Ce n’est heureusement pas le cas de son Elizabeth, chorégraphie conçue également avec Middleton et, pour la musique, avec Martin Yates. Mais sa création en 2013 a été confidentielle avec une seule représentation de gala à l’Old Royal Naval College de Greenwich et la reprise par le Royal Ballet de janvier 2016 – pas même dans la salle du Royal Opera House mais dans son Linbury Studio juste avant sa fermeture – n’a duré qu’une semaine. Mais avec l’éclat dû au fait qu’elle marquait les adieux au Royal Ballet de l’étoile cubaine Carlos Acosta. C’est dire si la parution de sa captation le 8 janvier 2016 est précieuse. Une critique cependant au sujet de la notice, très chiche. Les textes, qui sont pour la plupart des lettres de la Souveraine, ne sont pas même reproduits. Pire, il n’y a aucun sous-titrage disponible. On est habitué à l’arrogance des Britanniques concernant l’universalité de leur langue, mais pas même l’aide aux «handicapés auditifs» pour un produit portant l’estampille du Royal Opera House, ce n’est pas digne de l’éditeur Opus Arte.

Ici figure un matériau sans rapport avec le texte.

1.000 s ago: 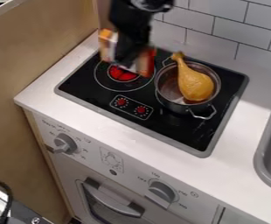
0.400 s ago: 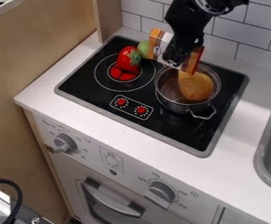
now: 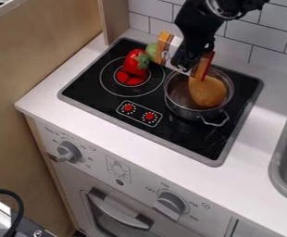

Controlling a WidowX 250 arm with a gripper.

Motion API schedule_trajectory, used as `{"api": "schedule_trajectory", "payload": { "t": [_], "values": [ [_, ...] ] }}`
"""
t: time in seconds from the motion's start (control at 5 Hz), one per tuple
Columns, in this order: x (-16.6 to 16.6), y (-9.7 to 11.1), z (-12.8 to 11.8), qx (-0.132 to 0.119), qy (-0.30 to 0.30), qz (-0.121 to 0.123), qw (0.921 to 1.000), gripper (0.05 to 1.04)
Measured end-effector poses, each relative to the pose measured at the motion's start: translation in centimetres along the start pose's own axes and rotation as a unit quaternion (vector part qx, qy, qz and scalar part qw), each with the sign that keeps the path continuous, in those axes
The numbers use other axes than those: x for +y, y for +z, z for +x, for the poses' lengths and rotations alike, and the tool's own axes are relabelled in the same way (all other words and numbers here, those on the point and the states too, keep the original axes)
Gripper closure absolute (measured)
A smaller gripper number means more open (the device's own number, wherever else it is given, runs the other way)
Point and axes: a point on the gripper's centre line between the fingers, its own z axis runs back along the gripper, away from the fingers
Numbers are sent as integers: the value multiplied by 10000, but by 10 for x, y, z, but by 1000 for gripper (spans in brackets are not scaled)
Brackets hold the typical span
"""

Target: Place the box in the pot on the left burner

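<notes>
My gripper (image 3: 184, 62) hangs at the upper middle, above the back rim of the pot, shut on the box. Orange, white and red, the box (image 3: 164, 46) is tilted, and the gripper covers its middle. Below and slightly right, the metal pot (image 3: 184, 110) stands on the right side of the black cooktop. A brown drumstick (image 3: 206, 92) lies in it, its thin end hidden behind the box. On the left burner (image 3: 129, 80) there is no pot; a red toy with a green top (image 3: 134, 62) lies over the burner's back part.
A round green toy (image 3: 152, 51) sits at the cooktop's back, left of the box. Tiled wall (image 3: 266, 34) rises behind, a wooden panel (image 3: 112, 18) stands at the back left, and a grey sink (image 3: 282, 159) is at the right edge.
My gripper has moved right with the box, from over the left burner to the pot's back rim, uncovering the red and green toys. Since the later earlier frame it has barely shifted.
</notes>
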Motion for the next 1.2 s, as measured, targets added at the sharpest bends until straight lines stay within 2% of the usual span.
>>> {"api": "schedule_trajectory", "payload": {
  "t": [0.8, 1.0, 1.2],
  "values": [
    [22, -4, -7, -69, -219, 137, 9996, 733],
    [25, -8, -9, -63, -301, 122, 9995, 674],
    [24, -2, -4, -17, -319, 7, 9995, 380]
  ]
}}
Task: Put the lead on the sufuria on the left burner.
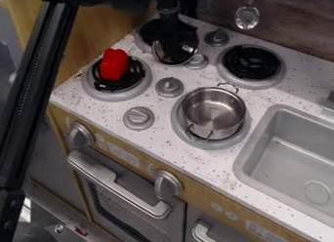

Cette chorégraphie d’environ 90 minutes sans interruption parcourt en un raccourci très réussi la vie affective de la «Reine vierge», Acosta endossant avec beaucoup de versatilité les rôles des quatre hommes ayant compté dans la vie d’Elisabeth I, Leicester, Devereux, Anjou et Raleigh, et trois excellentes comédiennes et danseuses, Laura Caldow, Sonia Cullingford et Julia Righton, jouant et dansant ceux des femmes de la suite de la Reine, déclamant le collage de textes issus de nombreuses sources très bien assemblés par Middleton. Un baryton acteur fait avancer l’action soit déclamant, soit chantant une musique qui se veut un pastiche très réussi de musique élisabéthaine avec des emprunts à Tallis, Morley, Gibbons, Dowland... On dira charitablement que David Kempster est meilleur acteur que chanteur. En revanche, le violoncelliste Raphael Wallfisch, à qui est confié le rôle dramatique de la partition, est excellent.
La chorégraphie est profondément originale, ne cherchant pas la reconstitution historique (les somptueux costumes de Fay Fullerton y suffisent), narrative mais aussi très poétique et c’est une performance pour Zenaida Yanowsky de tenir en scène d’un bout à l’autre, de faire évoluer en si peu de temps son personnage, et de varier une danse que l’on aurait pu craindre plus répétitive que ce qu’a imaginé Tuckett. Carlos Acosta ne fait qu’une bouchée des difficultés techniques dont le chorégraphe a truffé sa partie mais sa performance réside beaucoup plus dans sa versatilité, réussissant à incarner avec relativement peu de pantomime quatre personnalités très différentes.